Aden lay a hand flat on the dome of his shaved head and yawned, wrecked as always. The dog's head came to rest on his lap, and Aden scratched him gently on the skull, while the questionnaire continued.

After answering all the questions correctly, he endured a jovial lecture concerning the astronaut ghosts of route 67 and he was glad when the screen finally went blank. The couriers and technicians had vacated the screens as well. Fidgeting plants and stirring animals remained, along with 9 wide-scoped views of the enormous enclosure, one for each level.

A fight had already broken out between two horned ginnicks. Aden watched for some time with interest then turned his attention to the isolated creatures on the smaller screens. The majority were asleep, but the breeding members roamed and jostled and played inside the cubed containers. Aden studied the screens with growing intrigue.

A few minutes in he registered how quiet it was; the workers had dispersed from the exterior fueling conduit. It was a glorious return to familiar isolation: the calm hum of the chasm, the rotary coils turning quietly, and the laid-back banter of his own heartbeat. He knew that soon he would experience the most intense aloneness humanly possible.

With a broad, natural smile, he scooped the shimmering electric sheet from the wide surface beneath the wall of screens, and started the process of departure.




Part Two


To all of my architects let me be traitor.
Now let me say I myself gave the order
To sleep and to search and to destroy.
Into this furnace I ask you now to venture.


The Old Revolution. Leonard Cohen.


1


Perilunar traffic was congested as always. Aden took the time to inspect the Adapa once more, this time venturing deep into the vessel.

The lift outside the command centre was omnidirectional, one of a kind in the craft. He travelled for about thirty seconds horizontally, and then tapped the node to rise. When he stepped out, the heat in the long, curving tunnel surprised him. This floor would usually be filled with stacks of containers, dark and silent. Now it was bright-lit and, despite the barriers of the containers, the air was thick with heavy, tropical scents. Aden strolled to the left, along a thin hallway, with pellucid walls on either side.

Some of the sights were bland: stalls filled with wriggling mud, pools of water standing upright, various faceless swimmers dashing around, generic cryo-tanks with lids closed. However, the further toward the end of the lengthy walkway, the more fascinating the beings became.

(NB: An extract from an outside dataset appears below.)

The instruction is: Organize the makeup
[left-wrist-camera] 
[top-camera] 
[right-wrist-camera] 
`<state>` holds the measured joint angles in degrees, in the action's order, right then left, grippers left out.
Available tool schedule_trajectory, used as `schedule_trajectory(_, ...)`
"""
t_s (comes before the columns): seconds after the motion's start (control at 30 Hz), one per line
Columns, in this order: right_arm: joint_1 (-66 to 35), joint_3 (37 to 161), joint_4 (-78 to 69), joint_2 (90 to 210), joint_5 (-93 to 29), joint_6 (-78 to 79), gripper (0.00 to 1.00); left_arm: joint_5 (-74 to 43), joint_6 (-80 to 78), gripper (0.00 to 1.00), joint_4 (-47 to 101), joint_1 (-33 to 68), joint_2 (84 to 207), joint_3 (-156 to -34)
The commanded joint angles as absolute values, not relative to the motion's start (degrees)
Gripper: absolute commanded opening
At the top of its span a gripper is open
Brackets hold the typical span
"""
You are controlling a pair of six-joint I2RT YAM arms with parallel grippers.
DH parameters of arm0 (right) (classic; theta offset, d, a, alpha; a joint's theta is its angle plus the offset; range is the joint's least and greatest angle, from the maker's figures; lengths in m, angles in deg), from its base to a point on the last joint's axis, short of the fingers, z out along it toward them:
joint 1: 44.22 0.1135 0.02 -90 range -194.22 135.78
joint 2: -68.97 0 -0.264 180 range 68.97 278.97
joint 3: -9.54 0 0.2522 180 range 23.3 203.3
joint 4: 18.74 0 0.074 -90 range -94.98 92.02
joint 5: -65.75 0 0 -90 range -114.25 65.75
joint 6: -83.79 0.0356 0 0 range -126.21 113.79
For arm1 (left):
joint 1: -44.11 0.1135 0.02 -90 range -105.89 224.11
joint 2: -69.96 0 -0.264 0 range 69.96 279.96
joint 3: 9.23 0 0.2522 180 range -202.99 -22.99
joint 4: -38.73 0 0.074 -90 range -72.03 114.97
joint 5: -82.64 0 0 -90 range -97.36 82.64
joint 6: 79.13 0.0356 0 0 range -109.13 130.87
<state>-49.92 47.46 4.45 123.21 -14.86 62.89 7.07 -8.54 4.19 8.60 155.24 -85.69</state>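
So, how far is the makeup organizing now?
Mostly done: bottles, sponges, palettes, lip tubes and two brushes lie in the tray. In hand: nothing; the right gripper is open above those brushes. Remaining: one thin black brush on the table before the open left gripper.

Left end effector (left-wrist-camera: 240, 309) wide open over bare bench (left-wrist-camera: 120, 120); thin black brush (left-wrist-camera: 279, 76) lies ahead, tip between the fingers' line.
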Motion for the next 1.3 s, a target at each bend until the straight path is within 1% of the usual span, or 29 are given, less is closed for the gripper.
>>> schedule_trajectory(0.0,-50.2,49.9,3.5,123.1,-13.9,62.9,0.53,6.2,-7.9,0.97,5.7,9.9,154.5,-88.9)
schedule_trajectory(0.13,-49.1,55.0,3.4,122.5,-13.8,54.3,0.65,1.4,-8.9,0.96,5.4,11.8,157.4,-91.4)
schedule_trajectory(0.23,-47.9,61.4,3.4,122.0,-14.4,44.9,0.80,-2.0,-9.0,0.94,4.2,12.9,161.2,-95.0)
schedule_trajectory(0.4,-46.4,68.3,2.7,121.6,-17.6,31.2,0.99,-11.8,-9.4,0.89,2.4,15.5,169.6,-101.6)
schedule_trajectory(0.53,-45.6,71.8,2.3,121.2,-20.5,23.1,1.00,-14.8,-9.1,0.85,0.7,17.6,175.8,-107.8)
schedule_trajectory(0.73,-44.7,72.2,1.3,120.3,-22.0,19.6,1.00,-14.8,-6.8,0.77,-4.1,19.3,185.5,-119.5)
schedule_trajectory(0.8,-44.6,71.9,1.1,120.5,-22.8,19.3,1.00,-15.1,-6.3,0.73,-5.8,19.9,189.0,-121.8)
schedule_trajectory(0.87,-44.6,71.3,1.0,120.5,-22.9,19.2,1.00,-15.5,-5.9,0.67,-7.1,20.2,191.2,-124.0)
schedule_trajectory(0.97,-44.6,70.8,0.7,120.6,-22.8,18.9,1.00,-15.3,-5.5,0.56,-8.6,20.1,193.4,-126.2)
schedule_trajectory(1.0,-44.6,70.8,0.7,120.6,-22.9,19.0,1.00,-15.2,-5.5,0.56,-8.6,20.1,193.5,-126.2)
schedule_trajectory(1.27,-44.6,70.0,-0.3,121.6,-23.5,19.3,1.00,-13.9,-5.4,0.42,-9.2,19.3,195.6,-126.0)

A few cubes before the lift at the far end he came upon two adult tigers already mating. When the male saw him come into view his claws gripped the female, tight. He then dismounted and slinked a few feet toward the invisible divider. The barrier was soundproof but Aden was sure he could feel the vibrations from the deep growls. The tiger moved closer, his emerald eyes beaming fiercely. Another few steps brought him up to the blockade and he stood there, shoulders heaving, sniffing the artificial material. Aden stepped forward, crouched down, and leaned over.

He could see himself reflected in the eyes of the beast, and it sent him into a trance.
The tiger broke the daze with a swift swipe of his claws, and the agility of the action sent Aden reeling back onto the hot floor. For a second the technology of the barricade seemed flimsy and primitive. When he got to his feet his hand was to his chest, trying to lull his heart back to a casual rhythm.

Just as he was starting to relax, he saw movement in the corner of his eye, something small and white, scurrying. He chest jumped with the fright and continued to stammer violently even after he realized it was just Lorraine's note, blowing in the slight breeze of the fans. He picked it up and opened it.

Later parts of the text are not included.